→ **WORK TO COMPLETE**: An image-free reproduction of the data below is needed: print it exactly.

+++ SOURCE MATERIAL +++

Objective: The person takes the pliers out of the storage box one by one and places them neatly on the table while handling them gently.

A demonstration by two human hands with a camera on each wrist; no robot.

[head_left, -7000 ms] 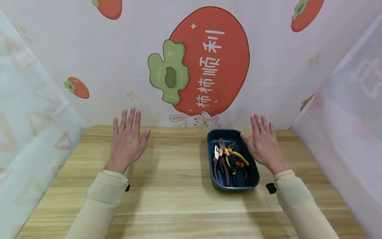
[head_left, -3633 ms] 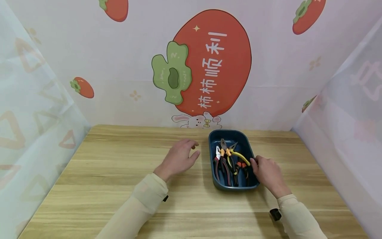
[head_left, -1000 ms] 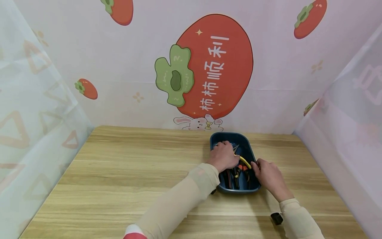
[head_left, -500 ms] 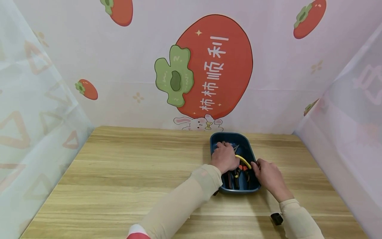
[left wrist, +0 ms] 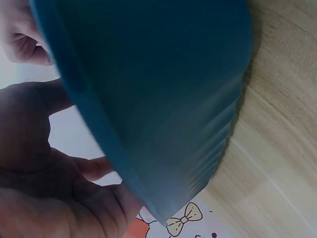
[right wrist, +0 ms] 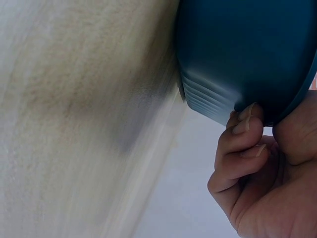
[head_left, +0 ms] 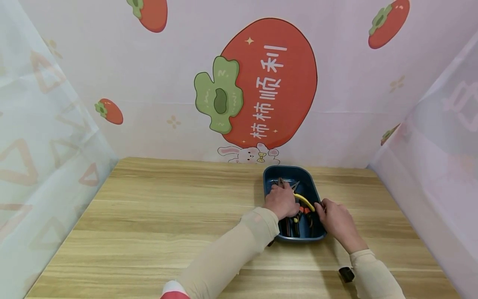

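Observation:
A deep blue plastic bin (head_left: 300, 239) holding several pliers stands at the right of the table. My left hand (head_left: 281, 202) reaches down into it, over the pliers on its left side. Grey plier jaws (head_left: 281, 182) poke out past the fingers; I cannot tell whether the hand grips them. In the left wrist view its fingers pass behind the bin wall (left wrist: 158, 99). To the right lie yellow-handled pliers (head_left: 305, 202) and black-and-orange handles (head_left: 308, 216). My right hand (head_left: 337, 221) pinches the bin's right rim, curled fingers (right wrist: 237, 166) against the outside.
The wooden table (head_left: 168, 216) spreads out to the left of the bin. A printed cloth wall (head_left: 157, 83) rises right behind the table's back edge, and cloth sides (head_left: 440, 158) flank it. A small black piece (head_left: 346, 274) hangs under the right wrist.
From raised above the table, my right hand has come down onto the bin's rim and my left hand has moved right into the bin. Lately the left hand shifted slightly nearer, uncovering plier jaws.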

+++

→ **SOLUTION TO THIS PROBLEM**:
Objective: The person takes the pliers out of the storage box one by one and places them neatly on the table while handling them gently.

A demonstration by two human hands with a camera on each wrist; no robot.

[head_left, -7000 ms] 
[head_left, -3633 ms] 
[head_left, -1000 ms] 
[head_left, -500 ms] 
[left wrist, +0 ms] 
[right wrist, +0 ms] 
[head_left, +0 ms] 

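Observation:
A deep blue plastic bin (head_left: 300, 239) holding several pliers stands at the right of the table. My left hand (head_left: 281, 202) reaches down into it, over the pliers on its left side. Grey plier jaws (head_left: 281, 182) poke out past the fingers; I cannot tell whether the hand grips them. In the left wrist view its fingers pass behind the bin wall (left wrist: 158, 99). To the right lie yellow-handled pliers (head_left: 305, 202) and black-and-orange handles (head_left: 308, 216). My right hand (head_left: 337, 221) pinches the bin's right rim, curled fingers (right wrist: 237, 166) against the outside.
The wooden table (head_left: 168, 216) spreads out to the left of the bin. A printed cloth wall (head_left: 157, 83) rises right behind the table's back edge, and cloth sides (head_left: 440, 158) flank it. A small black piece (head_left: 346, 274) hangs under the right wrist.
From raised above the table, my right hand has come down onto the bin's rim and my left hand has moved right into the bin. Lately the left hand shifted slightly nearer, uncovering plier jaws.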

That was the complete answer.